Seguir el mensaje de Bruce, significa que debemos desconfiar de los
dogmas, de las normas rígidas, de lo que no es versátil y moldeable, de todo lo
que no promueva la auto exploración. Jeet Kune Do es sólo un nombre, un camino
que te ayuda e impele a recorrer el tuyo propio. Hay que reiterar que no es un
estilo, ni un método, ni siquiera una buena fórmula. Es sólo un proceso que te
enseña a ser universalista, en lugar de exclusivista; a no adherirte a nada -ni
siquiera a él mismo-, permitiéndote interactuar con todo lo que te rodea, sin
quedarte atrapado por un elemento concreto. Una proyección hacia la pura esencia
del ser, libre de las barreras y ataduras que la vida, las de nuestros congéneres en la
aventura del vivir, y las que nosotros mismos nos imponemos. Porque si nos quedamos
atrapados en el propio JKD no habremos aprendido la importancia de su mensaje.

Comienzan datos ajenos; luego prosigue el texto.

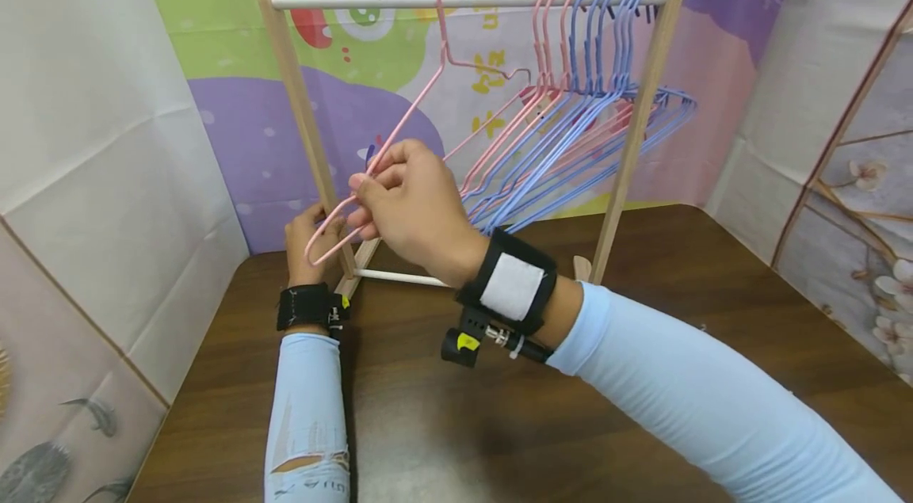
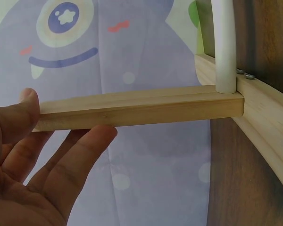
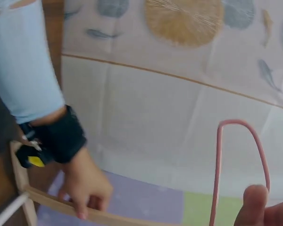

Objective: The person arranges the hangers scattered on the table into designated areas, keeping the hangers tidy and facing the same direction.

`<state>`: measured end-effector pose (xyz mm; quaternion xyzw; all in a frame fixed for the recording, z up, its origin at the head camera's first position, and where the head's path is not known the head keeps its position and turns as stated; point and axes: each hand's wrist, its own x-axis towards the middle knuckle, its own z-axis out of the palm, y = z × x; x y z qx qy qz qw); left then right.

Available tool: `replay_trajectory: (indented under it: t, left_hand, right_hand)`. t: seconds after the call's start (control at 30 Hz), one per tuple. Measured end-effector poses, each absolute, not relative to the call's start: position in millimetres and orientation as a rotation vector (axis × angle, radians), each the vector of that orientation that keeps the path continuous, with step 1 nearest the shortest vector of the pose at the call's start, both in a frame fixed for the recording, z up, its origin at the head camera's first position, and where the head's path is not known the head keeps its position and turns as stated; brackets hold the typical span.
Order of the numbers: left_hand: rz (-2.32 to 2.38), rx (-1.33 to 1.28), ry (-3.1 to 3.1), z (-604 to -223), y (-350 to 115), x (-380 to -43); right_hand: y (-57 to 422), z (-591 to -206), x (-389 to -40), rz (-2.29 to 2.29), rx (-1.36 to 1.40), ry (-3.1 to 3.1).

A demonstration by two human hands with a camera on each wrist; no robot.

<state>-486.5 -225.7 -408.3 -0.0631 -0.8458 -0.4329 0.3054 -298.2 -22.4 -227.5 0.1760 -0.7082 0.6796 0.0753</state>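
My right hand (image 1: pixel 424 206) pinches a pink clothes hanger (image 1: pixel 409 111) near its rounded lower corner, thumb against the wire. The hanger is tilted, its hook standing up and overlapping the white rail (image 1: pixel 364 2) in the head view. In the right wrist view, the hanger's bent end (image 3: pixel 218 165) rises beside my thumb. My left hand (image 1: pixel 305 245) grips the left wooden post (image 1: pixel 296 91) of the rack low down. The left wrist view shows thumb and fingers on opposite sides of that post (image 2: pixel 141 110).
Several pink hangers (image 1: pixel 545 36) and blue hangers (image 1: pixel 599 43) hang bunched at the rail's right end, by the right post (image 1: pixel 635 146). A white lower bar (image 1: pixel 403 277) joins the posts above the brown table (image 1: pixel 428 408). Patterned cloth (image 1: pixel 214 12) stands behind and at both sides.
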Motion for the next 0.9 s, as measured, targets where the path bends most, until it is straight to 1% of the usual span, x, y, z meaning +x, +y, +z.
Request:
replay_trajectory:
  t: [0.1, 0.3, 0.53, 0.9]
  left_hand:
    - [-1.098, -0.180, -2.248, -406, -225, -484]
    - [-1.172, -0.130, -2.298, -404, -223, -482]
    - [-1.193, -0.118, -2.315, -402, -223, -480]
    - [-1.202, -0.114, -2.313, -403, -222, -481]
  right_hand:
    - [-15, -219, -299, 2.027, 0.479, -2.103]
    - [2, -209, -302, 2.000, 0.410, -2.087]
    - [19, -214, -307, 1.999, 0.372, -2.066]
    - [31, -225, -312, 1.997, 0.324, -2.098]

El proceso que ofrece Bruce utiliza la vía de las artes marciales, pero bien
podría utilizar cualquier otra cosa. Por ejemplo el vuelo. Se trata de que, una
vez aprendas a volar, estés abierto a todos los sistemas de vuelo; que no des
nada por sentado, y experimentes por ti mismo las diferentes fórmulas, sin
quedar encarcelado por ninguna de ellas, pues debes liberarte de todas para
realizar tu propio vuelo. Tú no eres un método particular de vuelo, pues ahora
eres todos y ninguno, puesto que estás como ser humano por encima de los
sistemas. Ahora, tú eres el vuelo.
No podemos llegar al núcleo de todo este conocimiento sin estar liberados
del sedimento que solapamos a nuestra existencia en cuestión de religión,
política, raíces culturales o étnicas, etc. Los propios estilos separan a los
hombres. Cualquier inclinación hacia un punto selectivo nos limitará, condicionando
nuestra perspectiva; y la totalidad se halla dentro de lo que
es absolutamente libre. Sólo desde esta singular postura podremos dar luz y
recibirla sin perjuicio alguno, convirtiéndonos en seres humanos auténticos, revestidos del inefable don de la honestidad. Requisito indispensable para
alcanzar el estado donde los interrogantes son despejados, y todo, incluido el JKD, fluye en paz y
armonía, fruto de una iluminada comprensión.